Breaking down the concept of net metering and how it works.
If you have been discussing your solar options or been doing your research, the term “net metering” has probably come up once or twice. Don’t know what it means? In short, it’s an incentive offered by governments in favour of renewable energy. However, we’re going to break it down so that you have a better understanding of what it is, how it works and how it can help you before you make any big decisions. Let’s get to it.
What is net metering?
Net metering or net energy metering, as mentioned earlier, is an incentive to help people make the switch to solar energy. Essentially, net metering is a system or policy whereby solar system owners are awarded credits for energy they supply to the utility grid. These credits can then be claimed against the energy taken from the grid.
How does it work?
When a solar system produces more electricity than is necessary at any given point, the excess energy can either be stored in a battery or be sent to the utility grid, causing the utility meter to run backwards. When energy consumption is higher than what the system is producing, for instance on a cloudy day or even at night, you draw on electricity from the grid, causing the utility meter to run forwards. At the end of the month, system owners are billed for net energy use.

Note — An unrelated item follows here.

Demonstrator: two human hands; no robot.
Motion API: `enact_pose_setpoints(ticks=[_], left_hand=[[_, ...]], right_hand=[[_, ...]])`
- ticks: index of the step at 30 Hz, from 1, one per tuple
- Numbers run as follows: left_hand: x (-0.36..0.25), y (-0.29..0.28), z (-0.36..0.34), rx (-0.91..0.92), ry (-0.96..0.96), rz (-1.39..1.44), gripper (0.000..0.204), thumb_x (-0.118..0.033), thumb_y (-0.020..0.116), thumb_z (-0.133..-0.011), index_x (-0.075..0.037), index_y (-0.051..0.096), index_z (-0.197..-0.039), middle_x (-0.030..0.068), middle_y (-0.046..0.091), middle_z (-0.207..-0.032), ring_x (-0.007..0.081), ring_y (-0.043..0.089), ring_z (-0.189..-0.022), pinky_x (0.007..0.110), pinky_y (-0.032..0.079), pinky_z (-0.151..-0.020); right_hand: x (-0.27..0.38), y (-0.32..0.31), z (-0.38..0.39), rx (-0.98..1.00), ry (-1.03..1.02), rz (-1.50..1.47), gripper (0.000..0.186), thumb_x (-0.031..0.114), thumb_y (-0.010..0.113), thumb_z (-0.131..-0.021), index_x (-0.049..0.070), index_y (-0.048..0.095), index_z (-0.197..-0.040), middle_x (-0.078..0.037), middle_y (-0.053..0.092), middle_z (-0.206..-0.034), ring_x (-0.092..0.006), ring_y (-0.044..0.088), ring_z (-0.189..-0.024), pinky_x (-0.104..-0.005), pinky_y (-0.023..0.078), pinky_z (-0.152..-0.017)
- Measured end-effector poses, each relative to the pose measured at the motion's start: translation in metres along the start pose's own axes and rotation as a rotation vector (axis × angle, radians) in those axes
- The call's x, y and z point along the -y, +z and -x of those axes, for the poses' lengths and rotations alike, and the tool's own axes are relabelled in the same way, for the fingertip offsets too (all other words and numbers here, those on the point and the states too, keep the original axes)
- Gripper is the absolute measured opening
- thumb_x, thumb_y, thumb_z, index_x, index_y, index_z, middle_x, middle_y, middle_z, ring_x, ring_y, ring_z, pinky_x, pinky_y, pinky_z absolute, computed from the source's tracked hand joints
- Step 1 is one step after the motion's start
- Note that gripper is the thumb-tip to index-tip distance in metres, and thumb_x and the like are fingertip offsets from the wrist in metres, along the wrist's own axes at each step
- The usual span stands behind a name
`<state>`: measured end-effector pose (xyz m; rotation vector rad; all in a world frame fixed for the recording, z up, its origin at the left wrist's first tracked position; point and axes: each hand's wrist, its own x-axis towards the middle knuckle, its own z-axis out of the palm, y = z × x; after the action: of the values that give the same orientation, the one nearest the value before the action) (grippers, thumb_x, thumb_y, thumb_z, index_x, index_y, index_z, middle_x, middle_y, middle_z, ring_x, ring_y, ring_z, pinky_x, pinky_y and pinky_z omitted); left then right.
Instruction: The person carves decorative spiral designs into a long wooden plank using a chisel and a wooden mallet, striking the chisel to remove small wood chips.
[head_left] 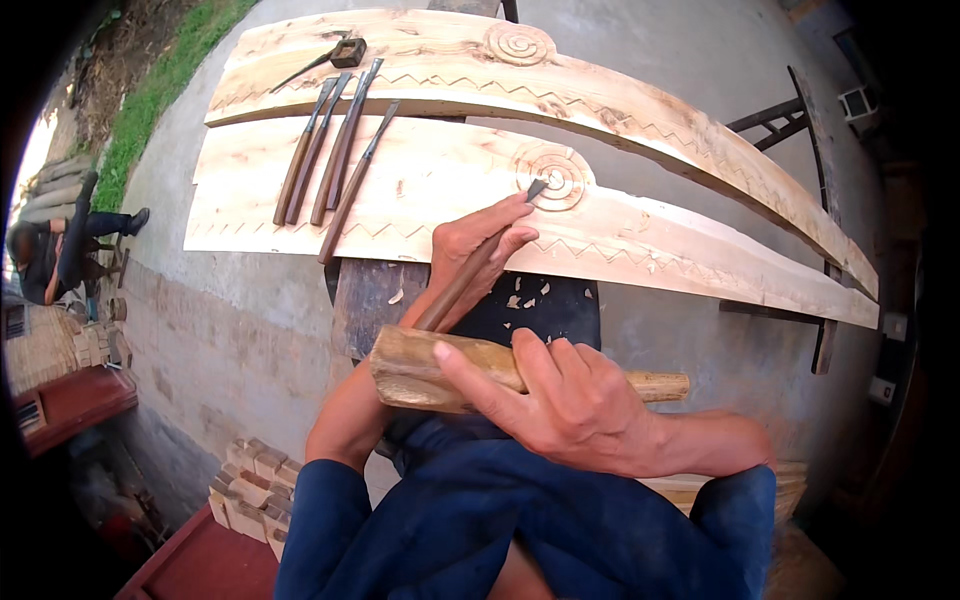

The amount of electricity a solar system produces will vary throughout the year: more in sunnier summer months, and less when the sun is lower in the sky. Net metering helps you account for these seasonal differences in solar production by crediting you for the excess electricity your panels produce so that you can use it at a later date.
> Net metering significantly contributes to reducing energy bills and helps solar system owners gain more control over their expenses.
> It eliminates the need for a solar battery, as the utility grid itself becomes a storehouse for excess energy.
> A bi-direcitonal utility meter is the only special requirement that net metering demands and the only maintenance involved in the minimum requirement for your solar system.
> As energy is transferred to the main utility grid, it helps ease the peak load demands and reduces load shedding.
Net metering however, is not without obstacles. With solar adoption booming, Australia in particular is facing “traffic jams” of electricity that could destabilise the network, as reported in The Guardian. The solution to charge system owners for exporting energy to the grid was met with resistance, though the alternative meant non-solar users would face a heavier burden. In response to these concerns, the Australian Energy Market Commission recommended two-way pricing that better rewarded solar and battery owners that send power to the grid when it is needed, and new incentives that would give customers more reason to buy batteries or set up their homes to consume the power they generate at busy times on the grid. However, much of this is still in deliberation and the way forward is yet to be decided.